Prophetically, Tony Pooley, head of safety, environment and risk at Newcrest Mining, told Risk Management at the beginning of the year that risk professionals would be tested this year.

So is it just bollocks, or have risk management frameworks been implemented badly, paid lip service or been ignored? I think all.

A senior risk professional from the ANZ bank said last year that one of the biggest barriers they were facing to introducing ERM concepts such as encouraging a culture of open communication between line managers and executives who could do something about any problems were the risk managers themselves.

And now comes news, as reported by TheAustralian Financial Review, of the review commissioned by ANZ CEO Mike Smith, which reportedly calls for an overhaul of the bank’s risk management systems. Again, this conveniently appears to absolve the board from blame for the bank’s involvement with risky margin lenders and hedges with monoline insurers via credit default swaps.

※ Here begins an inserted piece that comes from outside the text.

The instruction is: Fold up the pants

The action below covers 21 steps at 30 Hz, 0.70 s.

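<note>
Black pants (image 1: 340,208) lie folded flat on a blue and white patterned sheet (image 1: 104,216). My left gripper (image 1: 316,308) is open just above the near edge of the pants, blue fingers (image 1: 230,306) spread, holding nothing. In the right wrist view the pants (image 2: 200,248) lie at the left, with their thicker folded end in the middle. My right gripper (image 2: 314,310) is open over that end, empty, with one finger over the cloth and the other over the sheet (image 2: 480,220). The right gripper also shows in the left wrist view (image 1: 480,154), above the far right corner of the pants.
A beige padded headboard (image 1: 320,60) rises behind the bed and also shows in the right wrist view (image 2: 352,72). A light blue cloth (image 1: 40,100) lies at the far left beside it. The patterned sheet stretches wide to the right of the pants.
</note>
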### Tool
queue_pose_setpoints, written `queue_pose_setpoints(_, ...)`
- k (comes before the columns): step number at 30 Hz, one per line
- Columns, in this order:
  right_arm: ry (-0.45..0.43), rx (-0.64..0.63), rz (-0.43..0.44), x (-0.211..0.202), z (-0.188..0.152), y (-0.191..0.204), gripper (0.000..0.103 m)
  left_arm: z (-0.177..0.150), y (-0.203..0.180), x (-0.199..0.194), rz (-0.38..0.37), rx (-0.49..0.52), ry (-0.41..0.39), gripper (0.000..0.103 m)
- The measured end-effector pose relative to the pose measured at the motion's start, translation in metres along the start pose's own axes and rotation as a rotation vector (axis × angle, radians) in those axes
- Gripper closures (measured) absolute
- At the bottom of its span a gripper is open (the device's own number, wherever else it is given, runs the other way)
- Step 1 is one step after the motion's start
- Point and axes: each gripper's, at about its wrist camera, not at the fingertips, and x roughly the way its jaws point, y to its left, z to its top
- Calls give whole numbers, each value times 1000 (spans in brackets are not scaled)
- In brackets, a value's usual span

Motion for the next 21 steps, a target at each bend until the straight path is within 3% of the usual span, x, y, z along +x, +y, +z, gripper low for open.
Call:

Perhaps it is because of the intransigence of lower-level management, but ultimately the board has the power and responsibility to make sure that behaviour changes.

Equally, many risk and compliance professionals complain that the position they hold within organisations does not afford them authority to flag issues with senior management.

Certainly there seems to have been a lot of work done by regulators to try to instil better risk management – but it appears to have foundered when faced with market imperatives.

However, you also have to then ask the unknowable question: could it have been worse? It is hard to imagine, but perhaps part of the reason the US, apart from its size, was the primary source of the global credit crisis was that it has taken its own path on risk management since the corporate collapses earlier this decade, or left it to legislation to fix their woes.

All of this has been a long time coming. Many knew, and many were warning. Even if those that could do something about it were listening, ultimately, as one senior professional said last month: risk “is all about making decisions” and hopefully the right decisions.